Comment 2 Bjorn Helgaas 2017-01-27 23:07:57 UTC 
Created attachment 253331 [details]
lspci -vv output
Comment 3 Bjorn Helgaas 2017-01-27 23:16:12 UTC 
Created attachment 253341 [details]
disassembly of pcie_aspm_init_link_state()

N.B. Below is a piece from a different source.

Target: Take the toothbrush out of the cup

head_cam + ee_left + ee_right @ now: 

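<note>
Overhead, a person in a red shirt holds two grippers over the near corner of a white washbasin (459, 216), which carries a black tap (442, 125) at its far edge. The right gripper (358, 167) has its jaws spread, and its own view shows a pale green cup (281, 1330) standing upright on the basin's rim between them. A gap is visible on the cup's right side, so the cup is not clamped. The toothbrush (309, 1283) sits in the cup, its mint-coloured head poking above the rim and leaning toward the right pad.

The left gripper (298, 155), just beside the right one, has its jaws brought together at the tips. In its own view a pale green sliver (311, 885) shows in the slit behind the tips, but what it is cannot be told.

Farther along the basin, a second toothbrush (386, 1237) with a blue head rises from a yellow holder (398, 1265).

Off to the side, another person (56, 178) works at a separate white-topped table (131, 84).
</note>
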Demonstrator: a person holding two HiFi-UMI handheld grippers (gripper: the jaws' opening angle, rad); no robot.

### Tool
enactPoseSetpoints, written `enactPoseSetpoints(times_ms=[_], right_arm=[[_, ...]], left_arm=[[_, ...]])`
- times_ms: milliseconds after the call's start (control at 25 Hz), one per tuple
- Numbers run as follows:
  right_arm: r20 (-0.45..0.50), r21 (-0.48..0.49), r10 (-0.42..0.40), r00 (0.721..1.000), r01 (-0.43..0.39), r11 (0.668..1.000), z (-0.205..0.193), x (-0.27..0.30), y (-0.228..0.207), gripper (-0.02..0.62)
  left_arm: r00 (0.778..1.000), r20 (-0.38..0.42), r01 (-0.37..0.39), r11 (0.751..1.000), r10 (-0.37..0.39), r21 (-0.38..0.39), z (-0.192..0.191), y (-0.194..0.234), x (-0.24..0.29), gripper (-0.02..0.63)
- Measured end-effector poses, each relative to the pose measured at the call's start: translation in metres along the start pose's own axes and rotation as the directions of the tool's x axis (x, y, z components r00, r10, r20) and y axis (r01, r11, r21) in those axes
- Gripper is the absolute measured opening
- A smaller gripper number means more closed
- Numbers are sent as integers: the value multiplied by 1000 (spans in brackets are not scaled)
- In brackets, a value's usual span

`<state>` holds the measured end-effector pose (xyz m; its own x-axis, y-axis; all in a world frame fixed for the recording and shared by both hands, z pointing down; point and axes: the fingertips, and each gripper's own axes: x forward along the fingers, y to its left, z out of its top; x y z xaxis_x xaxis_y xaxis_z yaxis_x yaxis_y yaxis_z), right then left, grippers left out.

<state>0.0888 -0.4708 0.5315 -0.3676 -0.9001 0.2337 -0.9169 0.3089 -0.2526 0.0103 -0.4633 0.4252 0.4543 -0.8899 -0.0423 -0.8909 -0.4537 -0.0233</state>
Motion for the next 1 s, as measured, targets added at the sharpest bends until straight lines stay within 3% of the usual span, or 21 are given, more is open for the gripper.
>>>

Analysis showing the NULL pointer is pdev->bus->parent->self->link_state in the following code:

  static struct pcie_link_state *alloc_pcie_link_state(struct pci_dev *pdev)
  {
        struct pcie_link_state *link;

        link = kzalloc(sizeof(*link), GFP_KERNEL);
        if (!link)
                return NULL;
        INIT_LIST_HEAD(&link->sibling);
        INIT_LIST_HEAD(&link->children);
        INIT_LIST_HEAD(&link->link);
        link->pdev = pdev;
        if (pci_pcie_type(pdev) != PCI_EXP_TYPE_ROOT_PORT) {
                struct pcie_link_state *parent;
                parent = pdev->bus->parent->self->link_state;

In this case, pdev is 03:00.0, the PCI-to-PCIe bridge.  pdev->bus is bus 03, so pdev->bus->parent should be bus 00, and either pdev->bus->parent->self (the bridge to bus 00) is probably NULL.  If ->self is not NULL, ->link_state is certainly NULL because everything above 03:00.0 is conventional PCI, not PCIe.
Comment 4 Bjorn Helgaas 2017-01-27 23:20:05 UTC 
Created attachment 253351 [details]
Test patch

Test patch.  This applies to v4.10-rc5.
Comment 5 H.J. Lu 2017-01-31 22:48:50 UTC 
(In reply to Bjorn Helgaas from comment #4)
> Created attachment 253351 [details]
> Test patch
> 
> Test patch.  This applies to v4.10-rc5.

This fixed kernel 4.9.6 kernel panic on Intel S5520SC.